The State of Connecticut voted this week to abolish the death penalty, making it the 17th State to do so.

Since capital punishment was reintroduced in the U.S. in 1976, 1,290 people have been executed – with Texas leading the sway with 481 executions. 3,199 are presently death row in America’s prisons. This year twelve executions have taken place across the country, a steadily declining number since the highpoint in 1999, when 98 executions took place.

Almost two-thirds of Americans prefer other punishment than the death penalty for murder, according to a survey from 2010, and in the fall voters in California will decide on the death penalty there.

So, maybe, things are moving in the right direction, albeit slowly, and maybe there is hope, that the United States, one day, will move away from the present dubious company of China, Iran, North Korea, and other undemocratic countries, where the death penalty is actively used against their  citizens.

“There is something stunningly disgraceful about the company we (the U.S.) keep on this issue,” columnist Robert Scheer wrote once.
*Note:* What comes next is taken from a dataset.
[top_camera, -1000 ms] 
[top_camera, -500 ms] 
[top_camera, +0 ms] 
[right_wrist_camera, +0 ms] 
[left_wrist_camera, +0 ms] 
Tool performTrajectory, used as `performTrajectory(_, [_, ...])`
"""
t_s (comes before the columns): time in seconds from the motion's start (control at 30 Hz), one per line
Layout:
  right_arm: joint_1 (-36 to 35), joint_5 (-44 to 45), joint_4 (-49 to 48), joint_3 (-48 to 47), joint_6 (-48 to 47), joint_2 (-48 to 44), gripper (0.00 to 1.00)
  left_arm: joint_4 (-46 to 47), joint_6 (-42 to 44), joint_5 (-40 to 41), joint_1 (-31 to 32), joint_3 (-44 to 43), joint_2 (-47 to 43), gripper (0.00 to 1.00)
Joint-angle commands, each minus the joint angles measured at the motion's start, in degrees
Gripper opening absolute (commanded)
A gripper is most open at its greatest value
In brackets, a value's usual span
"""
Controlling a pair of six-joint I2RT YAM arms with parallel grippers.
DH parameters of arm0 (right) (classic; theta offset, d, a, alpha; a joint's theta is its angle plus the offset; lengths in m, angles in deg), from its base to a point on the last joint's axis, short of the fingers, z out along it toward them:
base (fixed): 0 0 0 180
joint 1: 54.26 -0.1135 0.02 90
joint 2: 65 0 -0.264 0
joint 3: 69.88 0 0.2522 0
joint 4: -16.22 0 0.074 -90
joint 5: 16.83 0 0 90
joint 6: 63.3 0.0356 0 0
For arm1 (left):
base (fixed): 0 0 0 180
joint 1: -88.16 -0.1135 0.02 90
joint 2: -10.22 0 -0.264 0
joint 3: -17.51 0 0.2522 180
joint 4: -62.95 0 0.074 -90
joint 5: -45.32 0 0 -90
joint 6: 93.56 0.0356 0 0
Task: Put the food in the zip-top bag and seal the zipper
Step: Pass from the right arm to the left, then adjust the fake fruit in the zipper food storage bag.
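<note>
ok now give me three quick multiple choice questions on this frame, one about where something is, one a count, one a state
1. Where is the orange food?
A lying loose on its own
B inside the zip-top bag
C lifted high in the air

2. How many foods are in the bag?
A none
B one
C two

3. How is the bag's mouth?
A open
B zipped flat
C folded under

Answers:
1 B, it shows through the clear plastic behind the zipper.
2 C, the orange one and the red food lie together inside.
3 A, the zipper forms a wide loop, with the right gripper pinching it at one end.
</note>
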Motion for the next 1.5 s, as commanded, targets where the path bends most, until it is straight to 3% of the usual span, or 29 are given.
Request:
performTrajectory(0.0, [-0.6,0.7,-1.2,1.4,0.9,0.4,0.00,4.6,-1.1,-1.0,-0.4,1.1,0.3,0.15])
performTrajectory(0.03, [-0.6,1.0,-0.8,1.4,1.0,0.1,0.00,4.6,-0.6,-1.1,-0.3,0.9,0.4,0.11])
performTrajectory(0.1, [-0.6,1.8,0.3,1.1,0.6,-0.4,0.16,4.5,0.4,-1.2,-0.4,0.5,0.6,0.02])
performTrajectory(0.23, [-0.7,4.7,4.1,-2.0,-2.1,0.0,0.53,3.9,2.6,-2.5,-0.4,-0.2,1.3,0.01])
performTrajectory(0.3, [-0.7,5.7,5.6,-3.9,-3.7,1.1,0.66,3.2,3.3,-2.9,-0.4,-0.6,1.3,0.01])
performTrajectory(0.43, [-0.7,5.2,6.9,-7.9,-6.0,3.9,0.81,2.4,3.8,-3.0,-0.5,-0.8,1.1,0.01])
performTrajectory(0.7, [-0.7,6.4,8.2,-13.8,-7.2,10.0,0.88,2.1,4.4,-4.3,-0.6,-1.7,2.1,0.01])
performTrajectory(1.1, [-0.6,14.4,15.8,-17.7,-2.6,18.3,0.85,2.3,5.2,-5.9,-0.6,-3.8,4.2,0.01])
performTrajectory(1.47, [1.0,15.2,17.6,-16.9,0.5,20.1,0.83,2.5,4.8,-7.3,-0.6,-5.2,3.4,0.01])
It’s also sad.


After Troy Davis, is there still hope?

Troy Davis was executed last night in Georgia.

The question is whether it could be said any better than by Robert Scheer on Truthdig:

”There is something stunningly disgraceful about the company we (USA) keep on this issue…Execution is a means of summarily ending the pursuit of justice rather than advancing it.”

Scheer did not mention that another death sentence was carried out last night, in Texas, against Lawrence Russell Brewer, a white supremacist who killed a black man, James Byrd Jr., in a hideous hate crime in 1998. The execution took place, quietly, without any public protests.

Since 1976, when the Supreme Court reinstated the death penalty, 1, 267 people have been executed in the United States. Of all the things about America, this is the hardest for us Europeans to comprehend, and nothing upsets us more.

Still, there might be hope that America will finally turn against the death penalty, as outlined in two recent must-read articles on the death penalty by Andrew Cohen in The Atlantic, and Dahlia Lithwick on Slate.